Forum Moderators: open
The MediaBot crawls deeper into the site without issue. The site runs AdSense.
Could there be anything in the server config that is causing this? It isn't robots.txt. The index page is lo-fi and xenu crawls it fine, as does the searchengineworld sim spider.
Any ideas?
As tantalus said, the other problem could be if your index page isn't modified. My solution is to add a link from the index page to any new pages. The next time Google visits it sees the index page has been modified and usually within a few hours has come back to take the new pages. I remove the links when the toolbar PR for the new pages show white.
I usually get about 70% of my pages indexed every week, but I don't know whether this is because of my PR or because Google perceives the site as active.
Harry
Googlebot crawls higher PR pages with a greater frequency than lower PR pages. If your new site has an index page PR of 4, and inner pages that are less than that, then the bot won't hit the inner pages very often.
On a personal note: I got back to the internet several days ago after having been in places where digital, at best, means counting on your fingers. I missed Austin entirely... it didn't seem to make a lot of difference for us, but we have serps for some minor kw combos bouncing in and out of the serps with every other search. I can either dig into the WW archives for Austin, to figure this out, or just assume that Google has become slightly schizophrenic, (not that there's anything wrong with that). Anyone who feels like giving me a quick run-down on what happened gets a free underground tour in Jamaica.
I'm seeing this also. Visits once a day picks up robots.txt and index and then leaves. This is a relatively new thing (2 or three weeksI havn't had time to plough back through my logs) and coincides with the sites in question being dropped from SERPs.
I worried for a while that this may be caused by a poison word. I have a folder called redirects with pages that do a meta refresh to an outside page. Perhaps redirects is a poison word. I disallowed this for a while in robots.txt. I've just gone and stripped this down to just one line.
User-agent: *
And I've changed the home page and that directory name to something less obvious. I then spent much of yesterday submitting pages that have a link to this domain to google submit in the vain hope that Googlebot might follow the backlinks and think "this sites worth crawling". PRs low only 3 but pages from this site were previously #1 for what I would call secondary three word terms.
Best wishes
Sid
feeder - Wjat is your sites PR?
I'm not sure how that's relevant. New sites don't show PR, but that doesn't stop them getting crawled.
The site has strong inbound linking.
Update: the site has been crawled, and pages included in the index. Googlebots behaviour hasn't changed, however. It arrives, grabs the index page, leaves. Once in a blue moon it will crawl half the site.
Odd.
I'm not sure how that's relevant.re site PR.

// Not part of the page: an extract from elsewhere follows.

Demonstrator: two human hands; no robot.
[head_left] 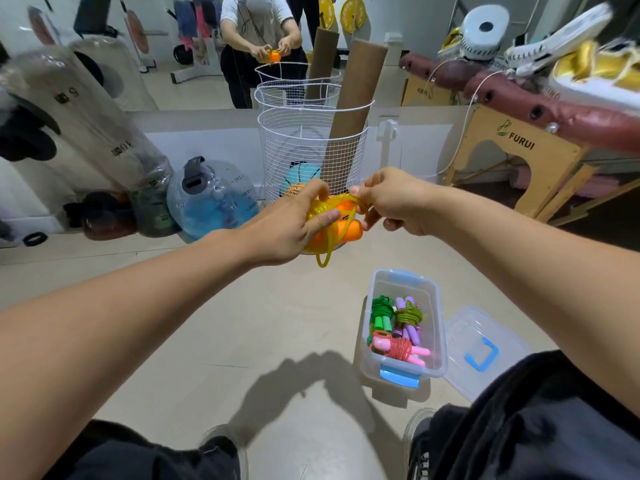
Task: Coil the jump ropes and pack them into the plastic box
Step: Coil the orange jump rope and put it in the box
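Left hand (294,220) gripped coiled yellow rope (323,220) with orange handles (348,228), held mid-air. Right hand (391,202) pinched loose strand at 3 o'clock of coil. Risk: pinch slipping, coil springing open, loop dangling at 6 o'clock snagging. Plastic box (403,370) on floor at 5 o'clock, three bundled ropes inside, room tight.

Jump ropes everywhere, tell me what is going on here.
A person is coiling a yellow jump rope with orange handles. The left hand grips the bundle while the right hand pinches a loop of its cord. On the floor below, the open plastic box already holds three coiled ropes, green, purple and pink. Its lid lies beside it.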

i have a theory that google won't deepcrawl your website unless your sub pages have incoming links from external sources
My take on this question is that these are two aspects of the same issue. PR is very relevant.
The number of pages Google crawls is probably proportional to the PR value of the index page. If the index page is PR0 because Google had not yet determined its appropriate value, then there is little chance of being crawled.
Even when the index page is more than PR0, as Google penetrates deeper the PR decreases and at a certain point Google stops crawling. The presence of deep links boosts the PR for those pages and so Google continues crawling. However once the index page becomes a reasonable value the presence of deep links is not so necessary, at least as far as crawling goes.
I suspect another factor is that if Google does not discover any changed or new pages part way through its crawl then it abandons the crawl.
All IMHO, and I disclaim any responsiblity for being wrong. :)
Harry
do you concur now?
oh and feeder, just how rude are you? I'm WRONG? have some respect for other people...
feeder, if you guys even cared to read through my post properly you would see that I said an EXTERNAL link... without the external link your page is not worth viewing because no-one else is voting for your page...do you concur now?
No :)
I've been a full-time SEM since 2001, I know what a link is and how Google crawls. My question relates to a recent CHANGE in crawl activity. As I said in my posts, the linking structures of the site in question, both internal and external, are strong.
oh and feeder, just how rude are you? I'm WRONG? have some respect for other people...
I wasn't talking to you, I was talking to Harry :)
I was pointing out I thought he was wrong in this instance. I know this because I have access to countless clients sites logs that demonstrate otherwise. I can, and do, get sites crawled with one inbound link to an index page.